● **Task prompt**:
Out of the data below, copy every line with the string "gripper".

====

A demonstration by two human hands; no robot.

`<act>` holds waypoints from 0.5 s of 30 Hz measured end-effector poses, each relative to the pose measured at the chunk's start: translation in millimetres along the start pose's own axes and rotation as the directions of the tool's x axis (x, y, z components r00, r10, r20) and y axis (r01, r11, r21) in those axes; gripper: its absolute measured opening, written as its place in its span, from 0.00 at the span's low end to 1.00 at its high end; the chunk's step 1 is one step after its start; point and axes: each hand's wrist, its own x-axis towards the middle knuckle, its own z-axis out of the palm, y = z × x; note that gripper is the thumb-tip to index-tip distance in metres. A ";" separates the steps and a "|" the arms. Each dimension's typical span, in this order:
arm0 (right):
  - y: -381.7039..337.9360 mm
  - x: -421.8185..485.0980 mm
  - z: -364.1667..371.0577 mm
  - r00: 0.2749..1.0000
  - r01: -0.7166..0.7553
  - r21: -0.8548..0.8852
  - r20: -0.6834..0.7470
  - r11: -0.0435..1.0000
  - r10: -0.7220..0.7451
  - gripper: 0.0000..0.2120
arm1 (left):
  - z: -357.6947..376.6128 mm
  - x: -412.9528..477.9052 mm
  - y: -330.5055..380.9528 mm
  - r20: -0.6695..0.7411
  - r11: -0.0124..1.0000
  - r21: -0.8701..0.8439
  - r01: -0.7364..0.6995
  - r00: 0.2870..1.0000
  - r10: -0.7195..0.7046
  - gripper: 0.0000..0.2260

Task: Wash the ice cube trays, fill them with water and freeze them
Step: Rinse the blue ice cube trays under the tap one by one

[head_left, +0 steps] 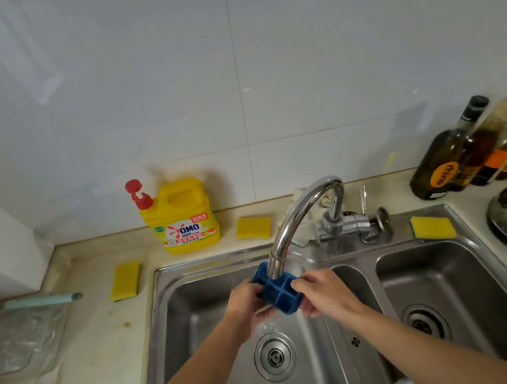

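Forearms (pixel 194 381) at 6 o'clock; left grip (pixel 247 298) and right grip (pixel 317 292) pinched opposite ends of the blue ice cube tray (pixel 278 292) under the faucet (pixel 300 214), 12 o'clock of the drain (pixel 275 356). Best bet was tilting it to flush every cell.

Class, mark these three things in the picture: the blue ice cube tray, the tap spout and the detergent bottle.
blue ice cube tray (pixel 278 292): head view, on its gridded face.
tap spout (pixel 287 219): head view, on the curved chrome neck.
detergent bottle (pixel 184 231): head view, on the front label.
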 end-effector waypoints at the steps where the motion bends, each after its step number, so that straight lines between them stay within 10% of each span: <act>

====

● **Exercise result**:
`<act>` holds waypoints from 0.5 s of 30 Hz measured end-effector poses, each relative to the pose measured at the chunk's start: translation in millimetres along the start pose's own axes and rotation as the directions of the tool's x axis (x, y, z components r00, r10, r20) and y axis (r01, r11, r21) in those axes; gripper: its absolute measured opening, written as its place in its span, from 0.00 at the span's low end to 1.00 at its high end; the chunk's step 1 is one step after its start; point and axes: each hand's wrist, its own x-axis towards the middle knuckle, its own z-axis out of the palm, y = z × x; note that gripper is the thumb-tip to index-tip distance in metres. A ";" separates the steps and a "|" the arms. Each dimension's typical span, in this order:
  - gripper: 0.0000..0.2120
  - gripper: 0.0000..0.2260

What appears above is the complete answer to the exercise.